The words hit harder than I wanted them to, settling right in the spot I usually guarded with claws and sarcasm. I knew hewasn’t talking about just math. I stared ahead, jaw tight, because if I looked at him, he’d see too much.

And of course, he didn’t let me off that easy. His elbow nudged into mine, firm enough to jolt me a step sideways. “Don’t get all misty on me, blondie. I’ll revoke the compliment.”

My head snapped his way as I glared at him. “You’re insufferable.”

“Yeah, but I’m right.” The smirk was back, lazy and infuriating, like he’d planned the whole exchange just to watch me squirm.

We walked in silence for a few blocks. My phone vibrated, but I didn’t look. My head was too full and too quiet in a different way. The silence stretched, comforting for the first time in a long while.

And then the laughing started out of nowhere, a group of guys from somewhere behind us, loud with too many beers and the kind of confidence that comes from never being told no. Someone whistled. A voice called, “Damn, Barbie is out past curfew!”

I didn’t break stride. “Original,” I called back over my shoulder. “Did you workshop that in the group chat or does it just come naturally?”

One of them laughed. The wrong kind of laugh. The kind that thinks it’s winning.

“Wanna hang out?”

I stopped then—not because they told me to. Because I wanted to. I turned slowly, dragging my gaze over them like I was pricing clearance items at a thrift store. “Hang out?” I tilted my head. “With that haircut?

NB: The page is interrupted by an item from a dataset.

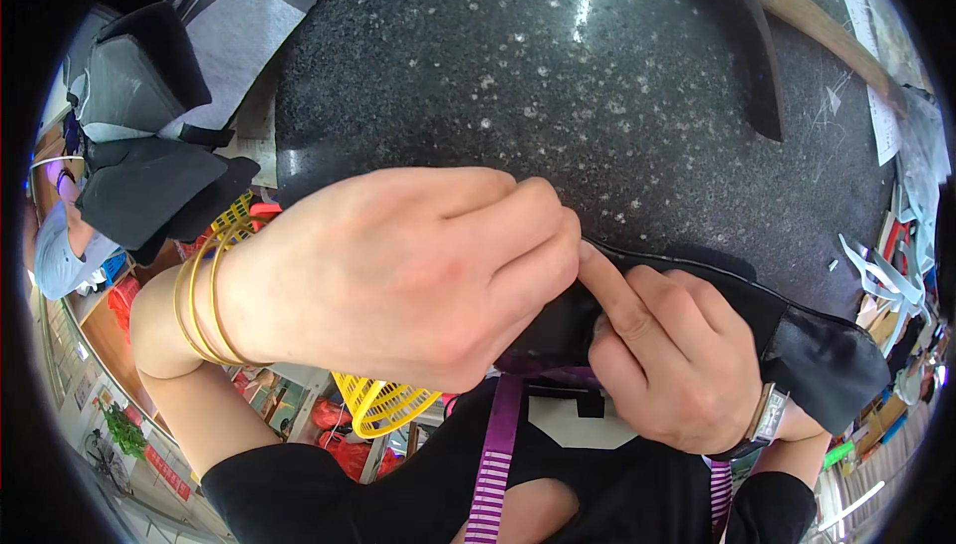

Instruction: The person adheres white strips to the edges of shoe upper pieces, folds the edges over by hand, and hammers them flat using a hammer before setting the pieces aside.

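Both hands [423, 275] knuckles-up, curled close together at black material [779, 320].

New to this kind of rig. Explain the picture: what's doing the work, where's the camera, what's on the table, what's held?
No machine here, just one person's bare hands. The camera sits on their head, looking down through a fisheye lens, so straight edges bend. Picture left is the person's left: the left hand wears bangles, the right hand a watch. On the dark speckled table lies a wooden handle. The right hand grips a black piece; the left meets it there, fingertips hidden, so its grip is unclear.
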Action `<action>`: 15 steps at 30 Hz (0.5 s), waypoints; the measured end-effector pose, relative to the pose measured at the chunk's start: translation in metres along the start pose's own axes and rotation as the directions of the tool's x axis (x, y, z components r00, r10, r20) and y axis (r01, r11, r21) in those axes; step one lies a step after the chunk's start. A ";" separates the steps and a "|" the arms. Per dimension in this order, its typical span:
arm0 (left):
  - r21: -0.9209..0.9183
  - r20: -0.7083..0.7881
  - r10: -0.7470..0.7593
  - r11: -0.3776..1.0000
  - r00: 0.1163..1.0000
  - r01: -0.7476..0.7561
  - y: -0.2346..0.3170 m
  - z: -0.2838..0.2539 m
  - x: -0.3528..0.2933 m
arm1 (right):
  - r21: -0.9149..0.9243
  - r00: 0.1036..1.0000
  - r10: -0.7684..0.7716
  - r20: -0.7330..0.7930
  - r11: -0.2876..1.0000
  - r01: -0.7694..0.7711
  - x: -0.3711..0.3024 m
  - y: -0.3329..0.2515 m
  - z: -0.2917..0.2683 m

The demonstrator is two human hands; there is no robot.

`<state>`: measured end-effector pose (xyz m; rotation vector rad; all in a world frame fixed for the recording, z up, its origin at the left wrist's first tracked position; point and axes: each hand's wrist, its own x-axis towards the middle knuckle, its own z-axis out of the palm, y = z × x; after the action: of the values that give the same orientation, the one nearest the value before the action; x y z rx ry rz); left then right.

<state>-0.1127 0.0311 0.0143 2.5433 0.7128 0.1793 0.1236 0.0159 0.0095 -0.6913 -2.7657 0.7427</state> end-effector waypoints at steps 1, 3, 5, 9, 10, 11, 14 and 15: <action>-0.002 0.002 0.004 1.000 1.000 -0.004 -0.001 -0.004 0.002 | 0.001 1.000 0.005 0.000 1.000 -0.005 0.002 -0.004 0.002; -0.036 0.058 -0.014 0.999 0.998 0.016 -0.005 -0.008 0.002 | 0.048 0.982 0.115 -0.147 0.993 -0.109 0.006 -0.013 0.014; -0.051 0.019 -0.014 0.999 1.000 0.015 -0.009 -0.001 0.001 | 0.106 0.967 0.142 -0.211 0.987 -0.122 0.007 -0.015 0.024; -0.162 -0.129 -0.005 0.987 0.992 -0.016 -0.021 0.004 0.005 | 0.093 0.905 0.259 -0.338 0.966 -0.242 0.016 -0.022 0.037; -0.207 -0.196 -0.012 0.978 0.981 -0.029 -0.022 0.007 0.004 | 0.059 0.897 0.280 -0.340 0.959 -0.277 0.019 -0.024 0.035; -0.218 -0.211 -0.018 0.975 0.977 -0.030 -0.026 0.010 0.004 | 0.060 0.877 0.328 -0.352 0.942 -0.329 0.022 -0.028 0.034; -0.036 -0.199 -0.039 0.999 0.979 0.033 -0.030 0.007 0.002 | 0.112 0.890 0.283 -0.357 0.959 -0.260 0.018 -0.017 0.030; -0.067 -0.174 -0.076 0.996 0.982 0.065 -0.030 0.007 -0.001 | 0.119 0.915 0.258 -0.309 0.965 -0.232 0.016 -0.008 0.022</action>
<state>-0.1256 0.0502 -0.0068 2.4609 0.8502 0.3997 0.1003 0.0086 -0.0039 -1.0546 -2.3670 0.7077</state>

Please. I have standards.”

One of them puffed up, swaggering a step closer. “You got a mouth on you.”

“Yeah,” I said flatly. “It’s attached to a brain. Try it sometime.”

Dalton casually took one huge step between me and them, one shoulder forward like a shield, and smiled at the guys.

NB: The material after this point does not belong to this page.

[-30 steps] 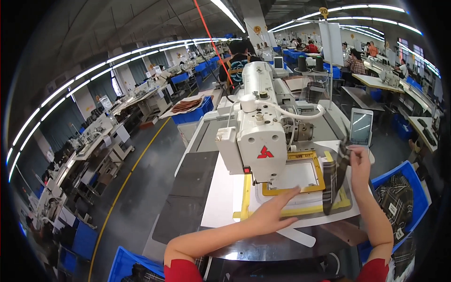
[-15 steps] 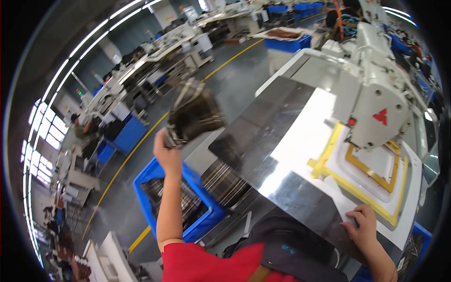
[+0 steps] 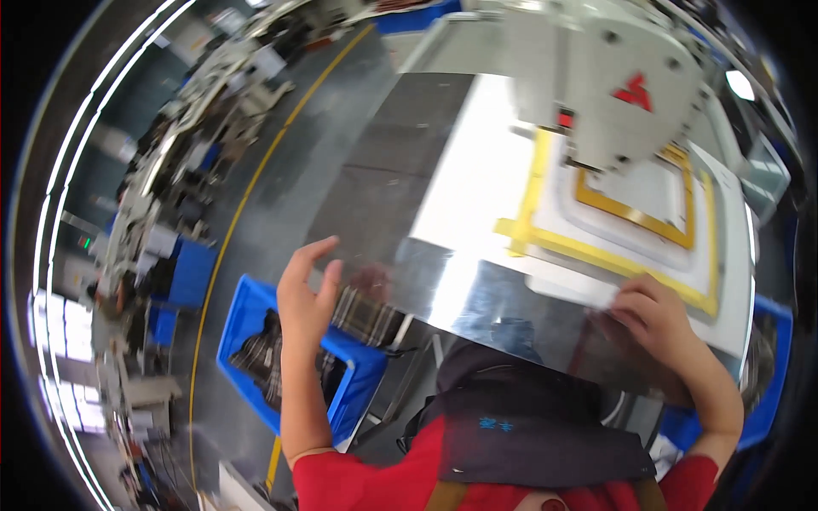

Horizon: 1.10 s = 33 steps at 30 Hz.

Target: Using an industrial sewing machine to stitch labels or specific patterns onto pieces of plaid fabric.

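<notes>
My left hand (image 3: 307, 285) hovers with its fingers spread and nothing in it, at the near left edge of the shiny metal table (image 3: 409, 170). Just beside it, a plaid fabric piece (image 3: 366, 315) lies at the table's edge, above a blue bin (image 3: 247, 298) that holds more plaid fabric (image 3: 256, 358). My right hand (image 3: 652, 311) rests on the table with bent fingers, its tips on the near edge of the white sheet under the yellow frame (image 3: 528, 230). The frame lies beneath the white sewing machine head (image 3: 613, 94).
Another blue bin (image 3: 767, 341) stands at the table's right side. A yellow line (image 3: 247, 196) runs along the grey floor on the left, with rows of workstations and more blue bins beyond it.
My left hand was raised holding a bundle of plaid fabric; it has now come down to the table edge empty. My view has swung back toward the table and machine.
</notes>
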Tool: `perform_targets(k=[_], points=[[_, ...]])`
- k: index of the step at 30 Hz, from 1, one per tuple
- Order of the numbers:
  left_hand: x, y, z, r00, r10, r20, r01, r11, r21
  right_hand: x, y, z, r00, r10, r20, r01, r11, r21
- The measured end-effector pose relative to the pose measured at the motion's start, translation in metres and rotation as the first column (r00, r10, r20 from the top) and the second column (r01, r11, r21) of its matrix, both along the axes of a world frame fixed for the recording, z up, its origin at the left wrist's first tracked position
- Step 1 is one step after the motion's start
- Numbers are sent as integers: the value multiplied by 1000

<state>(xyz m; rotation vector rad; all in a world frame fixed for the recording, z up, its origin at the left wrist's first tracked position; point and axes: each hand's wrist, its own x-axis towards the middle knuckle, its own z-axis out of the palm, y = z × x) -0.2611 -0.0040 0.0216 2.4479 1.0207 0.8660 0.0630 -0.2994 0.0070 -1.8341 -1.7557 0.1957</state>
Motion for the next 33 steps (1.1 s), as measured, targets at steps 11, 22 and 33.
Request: perform_targets(k=[11,22,33], points=[[233,-92,-5,145,-986,-77,793,162,-588,10,-24,11,978,86,-192,-96,994,-43],[217,-89,-22,508,-845,-168,805,535,-257,16,6,15,990,-126,-68,108,970,-219],[205,-70,-18,650,-689,-321,737,674,45,63,50,0,942,-322,-93,292,924,-247]])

It wasn’t his usual grin—the easy, “let’s fuck with the world” grin. This was shorter, colder: a small curl at one corner of his mouth, the set of his jaw that said he could, if necessary, make you regret being alive. The way his smile cut through the crowd made them stop laughing mid-word like someone had turned off a radio.

“You boys lost?” he asked, voice calm as a lake. The tone didn’t invite banter.

The closest one tried to swagger up to him, all bluster. He took one step, maybe two— then he faltered. He looked at Dalton like the math just went wrong and he wasn’t sure why. They all glanced at each other before slinking back off into the night with their tails between their legs.

I didn’t realize I’d started shaking until Dalton’s hand found my waist, pressing, not tight but solid. I stiffened from the contact, but distantly my brain recognized it as safety and I didn’t pull away. Slowly but surely, the night folded back into ordinary noise, and we found ourselves in front of the library.

We stood there for a beat, the sidewalk suddenly enormous and ordinary. My cheeks were hot with a shame I couldn’t quite place—ashamed that I’d needed someone to stand up with me, ashamed that I felt the relief like a physical thing.